Yet in face of the need for urgent action, the organisations of the oppressed are in disarray, not yet able to respond adequately. There’s urgent need for greater organisation of our side, in Australia and internationally.

But things have been changing, and we can be increasingly optimistic.

New movements

The huge movement against neoliberal globalisation burst dramatically on the scene at Seattle, moving through Prague, Melbourne, Genoa and many other cities to Rome and Barcelona.

And what a truly inspiring enormous demonstration in London this weekend, and big demonstrations in other cities around the world, even before Bush and British Prime Minister Tony Blair and John Howard can launch their planned onslaught.

A new generation of young people are moving into action. And many veterans from earlier struggles are getting a new burst of enthusiasm, getting inspiration to return to the struggle.

However, this new movement still has limited organisational form in most countries. In some countries, Italy, for example, it’s more advanced. But the need for stronger parties is urgent. We desperately need greater left unity, collaboration, and socialist renewal.

Nevertheless we see before us the possibilities to partly resolve the crisis in leadership, and recognise our responsibilities.

New framework ahead

As comrades know, the DSP is currently discussing a major step to respond to these possibilities and responsibilities. At our National Committee meeting next weekend, in our ongoing pre-congress discussions, and then at our December Congress, we’ll be considering, discussing, and taking a decision on a proposal to strengthen the SA. It’s a proposal for the DSP to do all our public campaigning and recruiting through the SA. In effect it’s a proposal that we operate as a tendency in the SA, and work out with the rest of the SA ways to make available our considerable political and organisational assets to build the SA.

This will be a very new framework in which to do our political work as revolutionary socialists. But we’re convinced it’s the best way to take advantage of the new opportunities, and respond to the urgent needs of building a stronger alternative.

It will be a challenge for all of us in the DSP. It won’t be easy.

It will require more effort, more thinking, more reaching out to others, moving out of any ruts we might have slipped in to. The DSP has well-developed and well-tested ways of doing things, learned over many years. It would be the easy choice to continue on that path, and we’d probably achieve steady growth, but the political times, and the experiences in the SA so far, demand we make a leap, and respond ambitiously to the challenge.

But a challenge for Resistance also

And it’s a big challenge for Resistance also.

Resistance has to respond to the world and local political challenges.

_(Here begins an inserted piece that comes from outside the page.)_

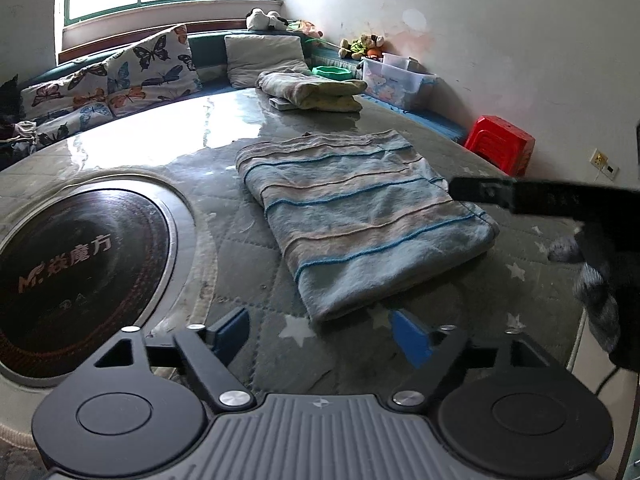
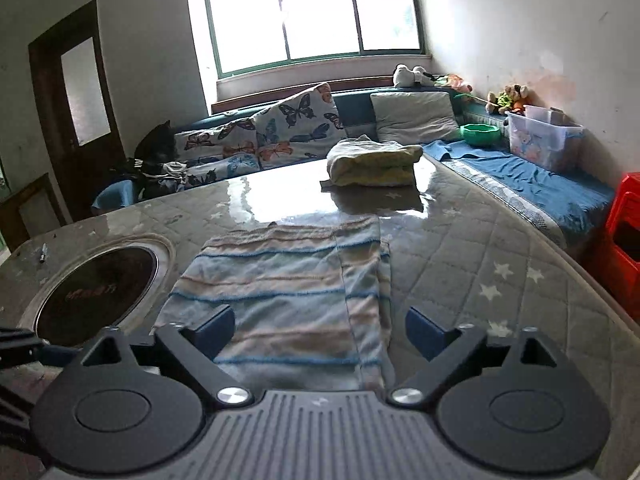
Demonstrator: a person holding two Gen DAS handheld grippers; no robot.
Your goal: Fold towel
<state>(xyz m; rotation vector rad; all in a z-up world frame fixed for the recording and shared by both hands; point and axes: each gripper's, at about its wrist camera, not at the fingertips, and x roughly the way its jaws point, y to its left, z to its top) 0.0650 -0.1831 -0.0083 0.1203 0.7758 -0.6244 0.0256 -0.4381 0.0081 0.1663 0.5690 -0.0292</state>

It has to rise to the occasion, abandon any slovenly habits, any tired ways of doing politics, and look for possibilities to relate to the growing need and yearning for left unity.

Resistance has already supported the SA. In future, as it grows stronger, that support will be more important, building support for the SA among young people, high school students, campus students, young workers.

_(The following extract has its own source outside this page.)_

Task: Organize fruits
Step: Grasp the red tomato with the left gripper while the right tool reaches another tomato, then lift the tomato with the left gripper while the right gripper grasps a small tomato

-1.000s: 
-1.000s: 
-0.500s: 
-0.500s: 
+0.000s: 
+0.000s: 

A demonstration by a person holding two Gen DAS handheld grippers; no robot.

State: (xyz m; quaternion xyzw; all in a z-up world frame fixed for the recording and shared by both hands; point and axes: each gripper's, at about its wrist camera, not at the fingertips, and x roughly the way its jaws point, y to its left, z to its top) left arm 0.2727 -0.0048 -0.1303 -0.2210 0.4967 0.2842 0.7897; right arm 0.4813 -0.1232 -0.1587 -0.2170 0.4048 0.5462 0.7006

In the period ahead, as the DSP merges more fully with the SA, the role of an independent socialist youth organisation will become even more important, not less.

Socialist education

This move also challenges all comrades to take Marxist education more seriously.

Our theoretical development takes place not in isolation, in an ivory tower, and has no trace of elitism about it, but goes hand in hand with our political action, to help us understand, to lead and become more effective revolutionaries. In the immediate period ahead, in the transition, and as the SA becomes more of our framework, education becomes even more important.

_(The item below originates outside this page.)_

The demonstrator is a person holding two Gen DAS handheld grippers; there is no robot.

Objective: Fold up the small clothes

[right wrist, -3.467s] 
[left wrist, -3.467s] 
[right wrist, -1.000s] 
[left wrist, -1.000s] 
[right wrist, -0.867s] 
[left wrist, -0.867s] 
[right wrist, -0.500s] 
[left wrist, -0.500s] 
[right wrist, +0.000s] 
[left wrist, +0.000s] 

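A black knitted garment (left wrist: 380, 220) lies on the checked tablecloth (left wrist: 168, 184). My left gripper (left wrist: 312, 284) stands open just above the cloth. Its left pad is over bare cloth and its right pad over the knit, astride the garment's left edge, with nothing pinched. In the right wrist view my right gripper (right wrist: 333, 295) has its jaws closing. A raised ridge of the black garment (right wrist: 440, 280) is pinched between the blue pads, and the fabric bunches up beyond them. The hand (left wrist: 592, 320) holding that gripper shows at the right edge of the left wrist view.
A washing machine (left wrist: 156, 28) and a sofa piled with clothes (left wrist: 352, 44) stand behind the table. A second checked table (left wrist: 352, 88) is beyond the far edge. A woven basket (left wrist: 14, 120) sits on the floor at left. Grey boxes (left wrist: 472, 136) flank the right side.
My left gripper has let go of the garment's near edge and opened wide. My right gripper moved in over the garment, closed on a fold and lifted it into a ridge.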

Our well-established structure, tradition and program can get taken for granted. Too often we’ve just assumed newer comrades have read our documents, and are familiar with our history and traditions. In the SA it won’t be so easy, and it will have both good and bad ramifications.

Wrong positions, and political confusion and naivety, will be much more common. Comrades will have to be clear about our politics, able to argue, and educate in Marxism, and convince others with reason and facts (in this bigger milieu of course we also have to become more skilled at presenting our views in a popular way, getting rid of jargon and internal shorthand). Otherwise the SA experience could be negative, comrades could adapt to the mistaken ideas and political positions in the movements, which often ultimately reflect the ideas of the ruling class.

In this context, the lessons from the DSP and Resistance’s history are absolutely important. We all have to re-read, and familiarise ourselves with, the earlier debates, and polemics, where we thrashed out our views.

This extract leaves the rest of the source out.